El zafarrancho madrileño

Al paso que va el zafarrancho de la corrupción del Partido Popular en Madrid se hará realidad el viejo chiste:

-No hablaré sin la presencia de mi abogado -dice el acusado.

-Su abogado también ha sido detenido esta mañana -replica el policía.

Más allá del chiste, conviene recordar en tiempo de pérdida de memoria  cómo esa gentuza del PP llegó al poder en la Comunidad de Madrid.

Fue el 2003. José Luis Balbás, hombre de aspecto desastrado, viscoso, grasiento, pobre diablo en su apariencia externa pero que controla una fortuna  y tiene en su órbita a profesionales valiosos, da el golpe de mano en el mercadeo de votos del socialismo madrileño, un gallinero en los  tiempos de la República y gallinero el 2003: rudos fajadores guerristas, Barranco y Acosta, frente a finos estilistas como Almunia y Leguina con la izquierda socialista de Morán y Santasmases recibiendo bofetadas de unos y otros justo por estar en medio.
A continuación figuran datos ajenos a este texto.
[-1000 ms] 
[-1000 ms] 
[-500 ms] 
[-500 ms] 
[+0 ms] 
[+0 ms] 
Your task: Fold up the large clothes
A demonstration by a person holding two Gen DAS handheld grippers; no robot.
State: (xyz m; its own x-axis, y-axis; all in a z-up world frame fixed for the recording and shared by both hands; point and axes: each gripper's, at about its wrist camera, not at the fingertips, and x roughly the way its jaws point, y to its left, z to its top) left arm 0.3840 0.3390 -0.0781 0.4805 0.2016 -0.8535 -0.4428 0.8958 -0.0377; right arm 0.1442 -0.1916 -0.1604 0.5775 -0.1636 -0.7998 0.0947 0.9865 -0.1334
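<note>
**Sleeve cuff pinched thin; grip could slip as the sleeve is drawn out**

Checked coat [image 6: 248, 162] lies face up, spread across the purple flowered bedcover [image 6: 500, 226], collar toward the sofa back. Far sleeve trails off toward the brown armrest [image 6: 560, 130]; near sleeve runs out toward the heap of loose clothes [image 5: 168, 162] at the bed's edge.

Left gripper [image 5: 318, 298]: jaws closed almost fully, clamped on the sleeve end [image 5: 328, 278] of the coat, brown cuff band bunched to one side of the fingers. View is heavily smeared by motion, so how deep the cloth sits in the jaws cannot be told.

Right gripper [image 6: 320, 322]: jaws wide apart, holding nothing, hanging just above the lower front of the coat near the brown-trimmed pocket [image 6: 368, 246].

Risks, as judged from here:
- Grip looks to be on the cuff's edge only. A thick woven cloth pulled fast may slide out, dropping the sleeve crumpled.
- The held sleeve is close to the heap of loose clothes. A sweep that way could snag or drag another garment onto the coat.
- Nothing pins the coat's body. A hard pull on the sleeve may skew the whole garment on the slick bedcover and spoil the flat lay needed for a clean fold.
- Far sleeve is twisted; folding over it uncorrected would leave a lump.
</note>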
En ese contexto de guerras internas, dos diputados socialistas en la órbita de Balbás,  un hombre, Tamayo, y una mujer Sáez, rompen la disciplina de voto socialista y como tránsfugas que se venden no se supo a cambio de qué, pero a cambio de algo sería, dan la victoria al PP liderado por Esperanza Aguirre, que había perdido las elecciones.

Así empezó todo. Dos trásfugas miserables en una operación en la que se mezcló negocio y política de forma confusa dieron paso a gobiernos presididos por Esperanza Aguirre primero y González después, años en los que la política estuvo al servicio del negocio y la corrupción.

En esos años, insistiendo en lo que escribí en una columna anterior, Mariano Rajoy “estaba por ahí”.